Rain had been forecast for the race, but ultimately no drops would fall over the course of the 24 laps. Viñales enjoyed a clean start this afternoon, but it was Mapfre Aspar Team Moto3’s Jonas Folger who – from a front row start – swept into the lead under braking for Turn 3.
It took Viñales two attempts to make the move stick, but he eventually edged back past Folger on the ninth lap. The German would soon drop to fourth place, behind Estrella Galicia 0,0’s Rins and Red Bull KTM Ajo’s Salom, as he overshot the Chemin aux Boeufs chicane. Rins’ teammate Alex Marquez finished inside the top five for the first time since Qatar, having overtaken front row starter Miguel Oliveira who lost control of his Mahindra Racing bike and crashed at the start of Lap 4. If any lap was a winning one for Viñales, it was the penultimate, as he delivered a scorching fastest lap of the race to extend the leading advantage to just under one second.

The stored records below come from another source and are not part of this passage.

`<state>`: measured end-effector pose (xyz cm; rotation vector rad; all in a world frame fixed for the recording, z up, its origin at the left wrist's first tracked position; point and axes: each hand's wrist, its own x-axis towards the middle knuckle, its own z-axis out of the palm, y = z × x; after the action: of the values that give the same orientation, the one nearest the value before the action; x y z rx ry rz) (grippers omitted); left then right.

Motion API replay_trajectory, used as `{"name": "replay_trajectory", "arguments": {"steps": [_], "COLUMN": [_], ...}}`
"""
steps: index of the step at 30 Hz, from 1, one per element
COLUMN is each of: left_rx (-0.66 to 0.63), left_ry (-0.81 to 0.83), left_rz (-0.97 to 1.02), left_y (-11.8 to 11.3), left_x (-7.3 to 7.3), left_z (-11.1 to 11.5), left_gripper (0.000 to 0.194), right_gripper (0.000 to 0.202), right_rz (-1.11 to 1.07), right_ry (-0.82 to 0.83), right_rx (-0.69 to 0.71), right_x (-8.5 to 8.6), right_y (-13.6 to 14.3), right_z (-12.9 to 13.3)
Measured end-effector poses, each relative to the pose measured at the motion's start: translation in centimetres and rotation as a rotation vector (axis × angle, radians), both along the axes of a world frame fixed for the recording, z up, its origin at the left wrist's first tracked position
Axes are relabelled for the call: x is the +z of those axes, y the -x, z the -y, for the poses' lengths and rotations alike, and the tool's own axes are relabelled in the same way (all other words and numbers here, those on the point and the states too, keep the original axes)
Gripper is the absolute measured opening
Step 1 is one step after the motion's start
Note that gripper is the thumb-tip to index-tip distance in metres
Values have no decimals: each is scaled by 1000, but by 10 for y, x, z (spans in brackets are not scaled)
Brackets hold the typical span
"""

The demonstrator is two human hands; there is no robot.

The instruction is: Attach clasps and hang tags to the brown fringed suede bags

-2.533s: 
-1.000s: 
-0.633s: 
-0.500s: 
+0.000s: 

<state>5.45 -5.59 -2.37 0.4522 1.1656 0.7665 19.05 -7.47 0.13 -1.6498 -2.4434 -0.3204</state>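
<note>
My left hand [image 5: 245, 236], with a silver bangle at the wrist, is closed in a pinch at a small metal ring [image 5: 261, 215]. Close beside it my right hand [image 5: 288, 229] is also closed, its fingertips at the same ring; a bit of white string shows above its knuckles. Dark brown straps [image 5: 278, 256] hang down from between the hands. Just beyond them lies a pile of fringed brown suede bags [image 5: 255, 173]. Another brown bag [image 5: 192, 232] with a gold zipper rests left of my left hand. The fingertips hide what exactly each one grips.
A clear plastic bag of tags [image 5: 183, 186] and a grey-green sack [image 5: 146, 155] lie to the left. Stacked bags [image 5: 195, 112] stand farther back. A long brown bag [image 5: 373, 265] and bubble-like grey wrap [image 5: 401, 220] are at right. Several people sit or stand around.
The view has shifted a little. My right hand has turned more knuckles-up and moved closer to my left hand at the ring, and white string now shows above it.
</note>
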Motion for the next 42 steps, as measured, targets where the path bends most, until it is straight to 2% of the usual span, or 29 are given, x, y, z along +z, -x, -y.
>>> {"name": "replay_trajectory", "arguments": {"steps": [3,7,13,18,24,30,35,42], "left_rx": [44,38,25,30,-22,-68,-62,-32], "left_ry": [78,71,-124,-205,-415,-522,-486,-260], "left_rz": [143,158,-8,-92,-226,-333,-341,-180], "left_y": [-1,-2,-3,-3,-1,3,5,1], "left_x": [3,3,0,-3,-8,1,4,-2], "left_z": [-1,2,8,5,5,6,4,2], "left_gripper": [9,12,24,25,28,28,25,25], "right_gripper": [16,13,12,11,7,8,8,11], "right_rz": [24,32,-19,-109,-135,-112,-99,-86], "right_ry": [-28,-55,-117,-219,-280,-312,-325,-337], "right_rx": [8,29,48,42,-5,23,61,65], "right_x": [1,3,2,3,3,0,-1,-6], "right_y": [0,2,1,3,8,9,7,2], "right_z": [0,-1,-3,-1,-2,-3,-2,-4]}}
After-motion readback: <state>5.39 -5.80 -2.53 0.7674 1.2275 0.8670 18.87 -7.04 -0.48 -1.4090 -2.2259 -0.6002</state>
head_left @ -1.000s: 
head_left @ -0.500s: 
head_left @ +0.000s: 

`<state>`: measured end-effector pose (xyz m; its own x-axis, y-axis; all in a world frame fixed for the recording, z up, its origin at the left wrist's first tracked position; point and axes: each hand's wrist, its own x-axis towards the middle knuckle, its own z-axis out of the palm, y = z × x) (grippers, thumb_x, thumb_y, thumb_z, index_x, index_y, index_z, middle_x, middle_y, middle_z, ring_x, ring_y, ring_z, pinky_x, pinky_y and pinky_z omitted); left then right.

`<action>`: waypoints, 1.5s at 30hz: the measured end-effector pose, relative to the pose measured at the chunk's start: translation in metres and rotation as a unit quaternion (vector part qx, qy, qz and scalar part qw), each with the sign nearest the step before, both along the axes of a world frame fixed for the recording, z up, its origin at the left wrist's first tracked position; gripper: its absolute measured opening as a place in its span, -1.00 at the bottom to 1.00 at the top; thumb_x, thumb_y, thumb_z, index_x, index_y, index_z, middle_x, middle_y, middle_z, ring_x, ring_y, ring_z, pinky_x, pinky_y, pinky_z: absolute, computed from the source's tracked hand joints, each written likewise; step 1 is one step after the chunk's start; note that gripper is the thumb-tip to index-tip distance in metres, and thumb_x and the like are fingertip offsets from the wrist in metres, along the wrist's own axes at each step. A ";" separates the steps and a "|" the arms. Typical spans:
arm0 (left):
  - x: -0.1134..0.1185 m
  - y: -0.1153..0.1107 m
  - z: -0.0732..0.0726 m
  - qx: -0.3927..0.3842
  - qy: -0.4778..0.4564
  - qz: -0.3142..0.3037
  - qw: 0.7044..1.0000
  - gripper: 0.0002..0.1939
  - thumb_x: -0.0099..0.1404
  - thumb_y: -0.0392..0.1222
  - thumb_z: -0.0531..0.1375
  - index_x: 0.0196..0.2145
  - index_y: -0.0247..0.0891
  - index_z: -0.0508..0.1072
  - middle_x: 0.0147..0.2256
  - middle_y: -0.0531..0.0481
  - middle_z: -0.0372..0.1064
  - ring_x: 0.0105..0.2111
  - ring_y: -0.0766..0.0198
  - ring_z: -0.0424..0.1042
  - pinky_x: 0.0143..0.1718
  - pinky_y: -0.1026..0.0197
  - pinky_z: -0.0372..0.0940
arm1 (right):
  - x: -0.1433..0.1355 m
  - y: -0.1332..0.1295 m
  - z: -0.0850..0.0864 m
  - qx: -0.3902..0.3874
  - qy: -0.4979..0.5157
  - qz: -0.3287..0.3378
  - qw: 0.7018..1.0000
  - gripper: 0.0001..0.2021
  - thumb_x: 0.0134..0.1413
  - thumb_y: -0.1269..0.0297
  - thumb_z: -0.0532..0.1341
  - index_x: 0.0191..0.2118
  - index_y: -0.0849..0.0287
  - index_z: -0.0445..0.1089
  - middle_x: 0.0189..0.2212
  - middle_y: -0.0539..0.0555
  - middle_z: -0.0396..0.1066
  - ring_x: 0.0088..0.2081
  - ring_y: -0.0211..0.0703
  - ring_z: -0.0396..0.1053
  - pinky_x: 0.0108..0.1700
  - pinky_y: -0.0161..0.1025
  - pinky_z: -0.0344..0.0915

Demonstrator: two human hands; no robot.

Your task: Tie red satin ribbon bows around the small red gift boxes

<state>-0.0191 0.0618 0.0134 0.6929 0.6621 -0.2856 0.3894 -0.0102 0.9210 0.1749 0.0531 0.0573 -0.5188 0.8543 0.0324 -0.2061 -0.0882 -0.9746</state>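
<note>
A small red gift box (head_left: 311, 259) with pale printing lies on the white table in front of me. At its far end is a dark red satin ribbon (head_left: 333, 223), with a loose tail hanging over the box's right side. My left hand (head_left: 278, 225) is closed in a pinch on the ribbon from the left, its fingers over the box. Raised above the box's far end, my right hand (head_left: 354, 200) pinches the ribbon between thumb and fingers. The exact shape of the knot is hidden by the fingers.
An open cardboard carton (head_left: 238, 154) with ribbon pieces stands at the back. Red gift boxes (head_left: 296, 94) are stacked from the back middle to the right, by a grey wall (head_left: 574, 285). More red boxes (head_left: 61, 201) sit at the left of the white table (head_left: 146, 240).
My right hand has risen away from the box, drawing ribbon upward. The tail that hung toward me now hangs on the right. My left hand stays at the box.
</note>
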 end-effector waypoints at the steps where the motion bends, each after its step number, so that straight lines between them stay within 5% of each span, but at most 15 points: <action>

There were several touches between bikes and no less than seven riders failed to make the finish. Kiefer Racing’s Florian Alt fell just seconds after Oliveira had departed the race while GO&FUN Gresini Moto3 duo Niccolo Antonelli and Lorenzo Baldassarri, plus Marc VDS Racing Team’s wildcard Jules Danilo, made unforced errors. The biggest moment came on Lap 21, as Red Bull KTM Ajo’s Zulfahmi Khairuddin highsided at Chemin aux Boeufs while running seventh, landing across the bows of Avant Tecno’s Niklas Ajo and duly removing both men from the action.
The Khairuddin-Ajo incident very much shook up the running order. Jakub Kornfeil was sixth for Redox RW Racing GP as San Carlo Team Italia’s Romano Fenati and Ambrogio Racing’s Brad Binder were promoted to seventh and eighth places. In 15th, German Philipp Oettl fended off fellow rookie, Marc VDS’ Livio Loi, to score his first ever point for Tec Interwetten Moto3 Racing.